THE COLLECTOR. Wilmot, Claimant.

6 W. 194.

In all proceedings in rem, on an appeal, the property follows the cause into the circuit court, and is subject to the disposition of that court. But it does not follow the cause into the supreme court, on an appeal to that court.

After an appeal from the district to the circuit court, the former court can make no order respecting the property, whether it has been sold, and the proceeds paid into court, or whether it remains specifically, or its proceeds remain, in the hands of the marshal.

It is a great irregularity for the marshal to keep the property or the proceeds thereof in his own hands, or to distribute the same among the parties entitled, without a special order from the court; but such an irregularity may be waived by the assent and ratification of all the parties interested, if there be no mala fides.

APPEAL from the circuit court of the United States for Maryland. The facts of this case were as follows:

In the year 1807, the schooner Collector and cargo were libelled in the district court of the district of Maryland, as forfeited [*195] under the act of congress, prohibiting commercial intercourse with certain ports of St. Domingo. (2 Stats. at Large, 351, 421.)

John Wilmot, the present petitioner and libellant, and the house of Tagart and Caldwell, claimed the whole property.
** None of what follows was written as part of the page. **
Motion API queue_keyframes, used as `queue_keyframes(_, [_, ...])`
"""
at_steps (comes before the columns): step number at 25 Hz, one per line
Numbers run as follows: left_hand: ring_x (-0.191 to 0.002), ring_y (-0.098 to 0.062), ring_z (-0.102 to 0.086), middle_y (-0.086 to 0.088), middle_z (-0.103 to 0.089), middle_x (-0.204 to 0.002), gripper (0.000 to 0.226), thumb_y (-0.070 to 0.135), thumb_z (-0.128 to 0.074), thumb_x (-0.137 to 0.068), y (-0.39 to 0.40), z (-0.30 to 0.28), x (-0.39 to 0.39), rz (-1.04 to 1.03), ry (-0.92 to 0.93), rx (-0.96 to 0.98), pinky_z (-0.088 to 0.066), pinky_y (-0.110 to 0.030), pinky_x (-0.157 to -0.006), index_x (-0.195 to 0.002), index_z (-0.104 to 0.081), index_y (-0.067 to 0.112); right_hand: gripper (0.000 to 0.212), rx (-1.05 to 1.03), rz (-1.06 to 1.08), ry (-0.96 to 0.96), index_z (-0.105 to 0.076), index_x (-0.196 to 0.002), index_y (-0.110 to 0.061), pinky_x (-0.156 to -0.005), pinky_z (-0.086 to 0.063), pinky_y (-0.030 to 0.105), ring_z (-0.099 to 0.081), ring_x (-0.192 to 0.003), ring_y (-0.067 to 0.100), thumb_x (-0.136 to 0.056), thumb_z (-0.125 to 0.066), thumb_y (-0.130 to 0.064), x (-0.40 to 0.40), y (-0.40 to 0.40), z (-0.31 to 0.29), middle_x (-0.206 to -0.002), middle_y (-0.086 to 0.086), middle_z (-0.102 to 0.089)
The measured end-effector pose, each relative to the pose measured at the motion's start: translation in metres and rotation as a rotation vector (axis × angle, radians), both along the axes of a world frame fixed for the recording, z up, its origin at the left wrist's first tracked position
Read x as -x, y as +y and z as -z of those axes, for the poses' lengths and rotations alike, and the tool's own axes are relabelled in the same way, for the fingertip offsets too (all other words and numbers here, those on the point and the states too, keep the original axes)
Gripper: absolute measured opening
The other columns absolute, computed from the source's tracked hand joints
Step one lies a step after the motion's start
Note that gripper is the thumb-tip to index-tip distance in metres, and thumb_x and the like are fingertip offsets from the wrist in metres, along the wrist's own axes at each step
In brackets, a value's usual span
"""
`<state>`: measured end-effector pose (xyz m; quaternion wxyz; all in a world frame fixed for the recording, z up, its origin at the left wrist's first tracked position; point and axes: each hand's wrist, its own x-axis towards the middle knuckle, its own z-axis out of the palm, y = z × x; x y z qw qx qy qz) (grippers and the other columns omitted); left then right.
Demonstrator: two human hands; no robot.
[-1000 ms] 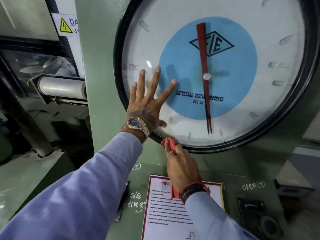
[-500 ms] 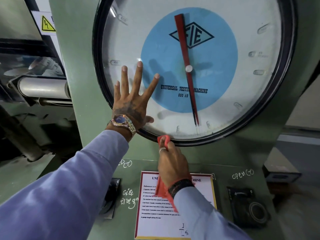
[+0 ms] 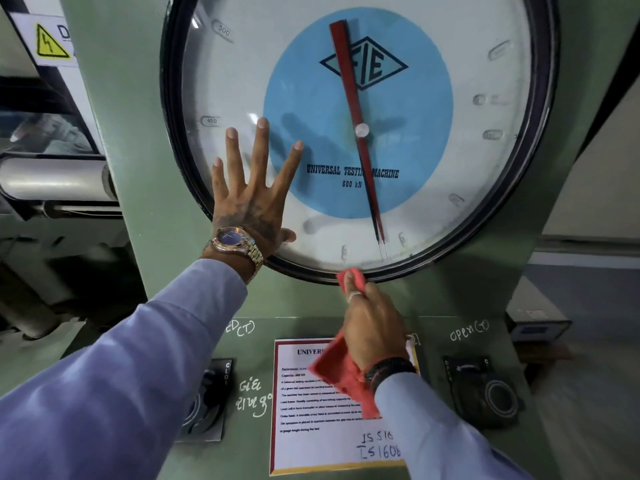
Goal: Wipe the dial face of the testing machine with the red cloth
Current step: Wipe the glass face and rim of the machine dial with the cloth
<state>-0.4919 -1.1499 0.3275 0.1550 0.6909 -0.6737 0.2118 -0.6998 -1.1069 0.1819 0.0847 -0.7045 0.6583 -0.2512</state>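
Observation:
The big round dial face (image 3: 433, 209) fills the upper view, white with a blue centre, a red pointer and a black rim. My left hand (image 3: 251, 199) lies flat on the glass at its lower left, fingers spread, a watch on the wrist. My right hand (image 3: 372, 327) holds the red cloth (image 3: 341, 379) just below the dial. One end of the cloth pokes up past my fingers and touches the black rim at the bottom; the other end hangs under my wrist.
The dial sits in a green machine housing (image 3: 138, 168). Below are a printed instruction sheet (image 3: 311, 441), a black knob (image 3: 498, 396) at the right and another control (image 3: 207, 400) at the left. A metal roller (image 3: 52, 178) and a yellow warning sticker (image 3: 50, 43) lie left.
The view has shifted, so the dial sits further left in frame. My right hand with the cloth slid slightly right along the bottom rim. My left hand stays flat on the glass.

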Motion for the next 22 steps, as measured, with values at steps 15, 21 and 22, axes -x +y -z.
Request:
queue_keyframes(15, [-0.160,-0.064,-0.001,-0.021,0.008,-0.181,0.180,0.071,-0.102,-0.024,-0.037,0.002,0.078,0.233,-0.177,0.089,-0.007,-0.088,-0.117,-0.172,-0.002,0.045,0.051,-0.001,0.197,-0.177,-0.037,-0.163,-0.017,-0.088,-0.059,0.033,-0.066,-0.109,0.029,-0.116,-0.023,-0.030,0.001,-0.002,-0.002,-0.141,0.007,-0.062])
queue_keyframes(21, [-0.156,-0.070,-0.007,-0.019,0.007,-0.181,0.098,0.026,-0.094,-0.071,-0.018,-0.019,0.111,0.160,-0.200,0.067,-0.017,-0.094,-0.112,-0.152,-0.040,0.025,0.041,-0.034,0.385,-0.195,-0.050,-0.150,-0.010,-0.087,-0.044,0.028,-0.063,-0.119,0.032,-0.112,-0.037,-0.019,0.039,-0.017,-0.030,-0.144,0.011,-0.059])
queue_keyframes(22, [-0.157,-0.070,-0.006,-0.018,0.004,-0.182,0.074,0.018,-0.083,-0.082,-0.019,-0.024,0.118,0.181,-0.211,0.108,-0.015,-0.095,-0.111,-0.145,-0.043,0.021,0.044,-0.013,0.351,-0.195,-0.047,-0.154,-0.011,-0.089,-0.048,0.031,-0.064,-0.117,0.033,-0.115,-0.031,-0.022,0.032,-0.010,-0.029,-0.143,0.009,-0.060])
Pending the proceedings in the district court, the vessel and cargo were sold under an order to "bring in the proceeds, subject to the future disposition thereof." The money, notwithstanding this order, was never paid to the clerk, nor was it ever deposited by him in any court, and the court never afterwards made any order respecting it.

The property was condemned in the district and circuit courts, which latter decree was reversed by the supreme court, in the term of February, 1809, and the property libelled ordered to be restored. The mandate of the supreme court was filed below the 11th of May following. The present libel and petition was filed in the district. court the 8th of June, 1816, when a decree passed dismissing the same, which was afterwards affirmed by the circuit court, from whose sentence this appeal was taken.

The object of the present appeal was to obtain the benefit of the decree of the supreme court, that is, restitution of the property, according to the rights of the respective claimants; the appellant insisting on one half of the proceeds of vessel and cargo, as joint owner, and also upon a lien on the other half as ship's husband, for advances made beyond his proportion of the outfits of the voyage, as

well as for expenses in defending the vessel and cargo [*196] against the information which had been filed against them,

and for this purpose prayed that the marshal might be ordered to bring in the proceeds, according to the interlocutory

The Collector. 6 W.

decree, and that the same might be restored, pursuant to the decree of the supreme court, preserving to the parties their respective rights, liens, &c., concluding with a general prayer for relief.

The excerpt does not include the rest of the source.